The royal children: For Prince Arthur, now in his 16th year, Queen Victoria has determined he shall enter the Royal Military Academy at Woolwich as a gentleman cadet. The Prince of Wales is a general in the Army and Colonel of the Tenth Hussars; Prince Alfred is a captain in the Navy. Prince Arthur shall be prepared for a commission in either the engineers or artillery. The royal family will be connected with every branch of the service.

130 Years Ago

A crumbling landmark (Continued from Friday): There are few people in Nevada who have not spent an afternoon with some gay picnic party followed by a jolly bath in the pond that is fed with warm water from natural springs. Now Thompson, the old iconoclast, has got his utilitarian grip on the building and will knock out all its romance and fragrant memories by lugging the stone over to Reno and to build a prosaic business house where he can get huge rents for it.

110 Years Ago

Honesty: John Olney dropped a pocketbook containing over $1,000 in paper money. In the evening he started to enter a store to make some purchases.
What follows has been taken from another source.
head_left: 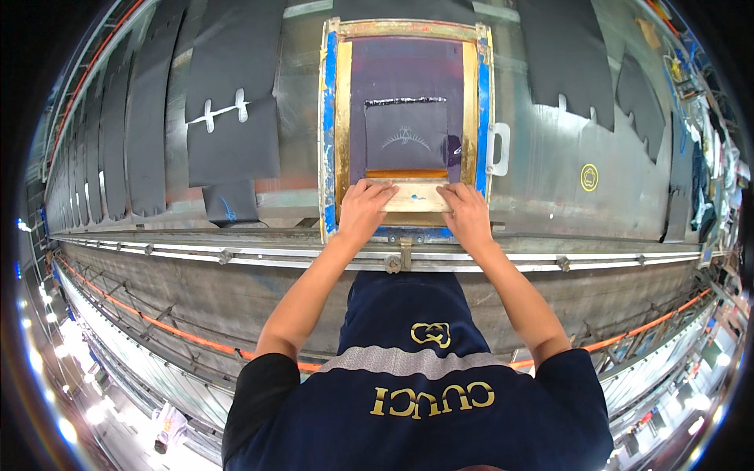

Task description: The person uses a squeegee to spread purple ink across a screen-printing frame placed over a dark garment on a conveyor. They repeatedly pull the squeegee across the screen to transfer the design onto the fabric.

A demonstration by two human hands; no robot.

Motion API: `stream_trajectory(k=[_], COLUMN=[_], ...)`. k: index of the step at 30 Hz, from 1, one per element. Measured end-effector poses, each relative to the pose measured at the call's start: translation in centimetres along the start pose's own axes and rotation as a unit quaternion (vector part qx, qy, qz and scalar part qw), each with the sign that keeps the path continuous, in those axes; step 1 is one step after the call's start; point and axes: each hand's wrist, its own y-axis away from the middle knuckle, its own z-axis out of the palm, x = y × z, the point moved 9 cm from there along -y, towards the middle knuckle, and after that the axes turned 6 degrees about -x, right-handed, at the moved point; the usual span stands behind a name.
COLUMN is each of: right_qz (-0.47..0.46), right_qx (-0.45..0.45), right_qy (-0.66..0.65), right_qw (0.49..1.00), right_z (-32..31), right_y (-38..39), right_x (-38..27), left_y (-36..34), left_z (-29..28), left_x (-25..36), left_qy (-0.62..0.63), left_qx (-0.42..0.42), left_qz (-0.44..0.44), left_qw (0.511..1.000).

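Observation:
A screen-printing frame (331, 118) with blue-taped, yellowed sides sits on the metal table, straight ahead. Its purple mesh (404, 67) shows a dark rectangle (404, 125) bearing a pale line design. Across the lower mesh lies a squeegee (415, 196) with a wooden handle and orange blade. My left hand (367, 208) grips the handle's left end and my right hand (465, 210) grips its right end, fingers curled over the top. A white handle (498, 149) stands at the frame's right side.
The long metal table (514, 200) holds several black cut pieces (228, 141) left and right of the frame. A metal rail (314, 257) with knobs runs along its near edge. An orange hose or strip (184, 331) runs lower down behind me. Clutter (695, 118) lines the far right.

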Motion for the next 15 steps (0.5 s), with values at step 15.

He stopped on the outside to extract a bill to hand the clerk. When he reached the hotel, he discovered that his pocketbook was gone. He went back over the ground he had trod and found the wallet containing $1,000 in paper money still in it.

70 Years Ago

T-Bar ski lift: The giant Constam T-bar ski lift began operations at the White Hills sports area, near the Spooner “Y.”

50 Years Ago

Carson College: The college added three new members to its board of trustees. Dr. Walter Magnuson, professor of chemistry, and Dr. Cornelis Goslinga, professor of history. The third new trustee is William McClung, a Bethlehem Steel Corp. vice president whose son will be attending the new liberal arts institution. Actor Richard Boone was previously formally elected to the college’s governor body. Other board members are C. P. Reid, Gus Ravetz, B. Lowe and Jack Van Sickle.

20 Years Ago

Mud clogs Third Street: Third Street is last on the list for municipal public works cleanup. Three weeks of flooding and snowfall have settled into a gooey mix and toward the curbs, the mud piles are even thicker. Third Street has 14 businesses including Pop’s Barbecue, the St. Charles Hotel and Joe Garlic’s restaurant. Public Works Director Jay Aldean promises to send a backhoe to Third Street to scrape away as much mud as possible. The Public Works crew has been inundated.

Sue Ballew is the daughter of Bill Dolan, who wrote this column for the Nevada Appeal from 1947 until his death in 2006.